_COLLECTED MATERIAL_

▼

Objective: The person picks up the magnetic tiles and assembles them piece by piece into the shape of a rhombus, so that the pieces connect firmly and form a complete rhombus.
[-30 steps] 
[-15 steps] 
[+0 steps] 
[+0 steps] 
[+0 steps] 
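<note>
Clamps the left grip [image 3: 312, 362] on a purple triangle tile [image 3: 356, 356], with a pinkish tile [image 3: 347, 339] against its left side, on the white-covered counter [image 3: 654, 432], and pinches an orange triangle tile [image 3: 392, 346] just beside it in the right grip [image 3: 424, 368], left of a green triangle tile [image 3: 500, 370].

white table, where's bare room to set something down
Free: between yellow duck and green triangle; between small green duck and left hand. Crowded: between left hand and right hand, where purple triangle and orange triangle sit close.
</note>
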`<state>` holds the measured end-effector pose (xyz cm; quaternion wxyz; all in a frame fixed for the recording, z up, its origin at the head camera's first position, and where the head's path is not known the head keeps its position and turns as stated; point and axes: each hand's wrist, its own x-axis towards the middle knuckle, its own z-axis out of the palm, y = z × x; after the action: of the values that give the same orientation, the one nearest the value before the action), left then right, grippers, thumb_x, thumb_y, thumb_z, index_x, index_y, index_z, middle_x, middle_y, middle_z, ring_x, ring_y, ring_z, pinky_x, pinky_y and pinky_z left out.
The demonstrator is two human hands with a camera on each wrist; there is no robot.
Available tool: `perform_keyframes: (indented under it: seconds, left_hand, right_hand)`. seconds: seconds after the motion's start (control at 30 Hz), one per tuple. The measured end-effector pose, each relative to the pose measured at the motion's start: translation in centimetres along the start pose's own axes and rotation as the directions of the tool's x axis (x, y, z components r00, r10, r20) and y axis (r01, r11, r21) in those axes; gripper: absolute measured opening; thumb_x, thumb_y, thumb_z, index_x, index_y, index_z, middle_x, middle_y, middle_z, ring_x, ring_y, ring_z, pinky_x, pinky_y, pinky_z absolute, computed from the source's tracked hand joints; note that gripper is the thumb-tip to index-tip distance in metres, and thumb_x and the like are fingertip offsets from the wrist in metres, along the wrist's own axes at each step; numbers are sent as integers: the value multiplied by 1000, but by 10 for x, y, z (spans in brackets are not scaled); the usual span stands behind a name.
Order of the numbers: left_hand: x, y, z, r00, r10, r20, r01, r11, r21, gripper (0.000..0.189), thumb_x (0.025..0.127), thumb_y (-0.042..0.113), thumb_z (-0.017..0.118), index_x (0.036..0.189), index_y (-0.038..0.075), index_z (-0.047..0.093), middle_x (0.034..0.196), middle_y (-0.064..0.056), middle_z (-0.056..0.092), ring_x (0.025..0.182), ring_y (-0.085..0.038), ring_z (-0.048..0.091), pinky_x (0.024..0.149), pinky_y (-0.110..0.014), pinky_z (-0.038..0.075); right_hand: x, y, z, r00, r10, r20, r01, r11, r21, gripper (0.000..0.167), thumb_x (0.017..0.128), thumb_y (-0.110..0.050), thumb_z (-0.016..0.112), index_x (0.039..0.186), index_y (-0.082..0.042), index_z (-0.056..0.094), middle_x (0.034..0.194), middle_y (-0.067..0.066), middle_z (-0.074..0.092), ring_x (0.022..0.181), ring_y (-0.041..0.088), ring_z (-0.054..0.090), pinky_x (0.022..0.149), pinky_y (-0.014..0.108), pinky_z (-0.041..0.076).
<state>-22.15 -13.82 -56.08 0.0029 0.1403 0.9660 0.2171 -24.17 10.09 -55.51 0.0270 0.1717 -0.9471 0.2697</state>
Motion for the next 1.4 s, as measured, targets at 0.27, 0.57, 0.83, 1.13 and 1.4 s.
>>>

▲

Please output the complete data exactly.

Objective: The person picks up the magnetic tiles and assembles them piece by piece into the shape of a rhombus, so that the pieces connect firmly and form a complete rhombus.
[-30 steps] 
[-15 steps] 
[+0 steps] 
[+0 steps] 
[+0 steps] 
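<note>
Clamps the left grip [image 3: 312, 362] on a purple triangle tile [image 3: 356, 356], with a pinkish tile [image 3: 347, 339] against its left side, on the white-covered counter [image 3: 654, 432], and pinches an orange triangle tile [image 3: 392, 346] just beside it in the right grip [image 3: 424, 368], left of a green triangle tile [image 3: 500, 370].

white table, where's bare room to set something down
Free: between yellow duck and green triangle; between small green duck and left hand. Crowded: between left hand and right hand, where purple triangle and orange triangle sit close.
</note>
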`<state>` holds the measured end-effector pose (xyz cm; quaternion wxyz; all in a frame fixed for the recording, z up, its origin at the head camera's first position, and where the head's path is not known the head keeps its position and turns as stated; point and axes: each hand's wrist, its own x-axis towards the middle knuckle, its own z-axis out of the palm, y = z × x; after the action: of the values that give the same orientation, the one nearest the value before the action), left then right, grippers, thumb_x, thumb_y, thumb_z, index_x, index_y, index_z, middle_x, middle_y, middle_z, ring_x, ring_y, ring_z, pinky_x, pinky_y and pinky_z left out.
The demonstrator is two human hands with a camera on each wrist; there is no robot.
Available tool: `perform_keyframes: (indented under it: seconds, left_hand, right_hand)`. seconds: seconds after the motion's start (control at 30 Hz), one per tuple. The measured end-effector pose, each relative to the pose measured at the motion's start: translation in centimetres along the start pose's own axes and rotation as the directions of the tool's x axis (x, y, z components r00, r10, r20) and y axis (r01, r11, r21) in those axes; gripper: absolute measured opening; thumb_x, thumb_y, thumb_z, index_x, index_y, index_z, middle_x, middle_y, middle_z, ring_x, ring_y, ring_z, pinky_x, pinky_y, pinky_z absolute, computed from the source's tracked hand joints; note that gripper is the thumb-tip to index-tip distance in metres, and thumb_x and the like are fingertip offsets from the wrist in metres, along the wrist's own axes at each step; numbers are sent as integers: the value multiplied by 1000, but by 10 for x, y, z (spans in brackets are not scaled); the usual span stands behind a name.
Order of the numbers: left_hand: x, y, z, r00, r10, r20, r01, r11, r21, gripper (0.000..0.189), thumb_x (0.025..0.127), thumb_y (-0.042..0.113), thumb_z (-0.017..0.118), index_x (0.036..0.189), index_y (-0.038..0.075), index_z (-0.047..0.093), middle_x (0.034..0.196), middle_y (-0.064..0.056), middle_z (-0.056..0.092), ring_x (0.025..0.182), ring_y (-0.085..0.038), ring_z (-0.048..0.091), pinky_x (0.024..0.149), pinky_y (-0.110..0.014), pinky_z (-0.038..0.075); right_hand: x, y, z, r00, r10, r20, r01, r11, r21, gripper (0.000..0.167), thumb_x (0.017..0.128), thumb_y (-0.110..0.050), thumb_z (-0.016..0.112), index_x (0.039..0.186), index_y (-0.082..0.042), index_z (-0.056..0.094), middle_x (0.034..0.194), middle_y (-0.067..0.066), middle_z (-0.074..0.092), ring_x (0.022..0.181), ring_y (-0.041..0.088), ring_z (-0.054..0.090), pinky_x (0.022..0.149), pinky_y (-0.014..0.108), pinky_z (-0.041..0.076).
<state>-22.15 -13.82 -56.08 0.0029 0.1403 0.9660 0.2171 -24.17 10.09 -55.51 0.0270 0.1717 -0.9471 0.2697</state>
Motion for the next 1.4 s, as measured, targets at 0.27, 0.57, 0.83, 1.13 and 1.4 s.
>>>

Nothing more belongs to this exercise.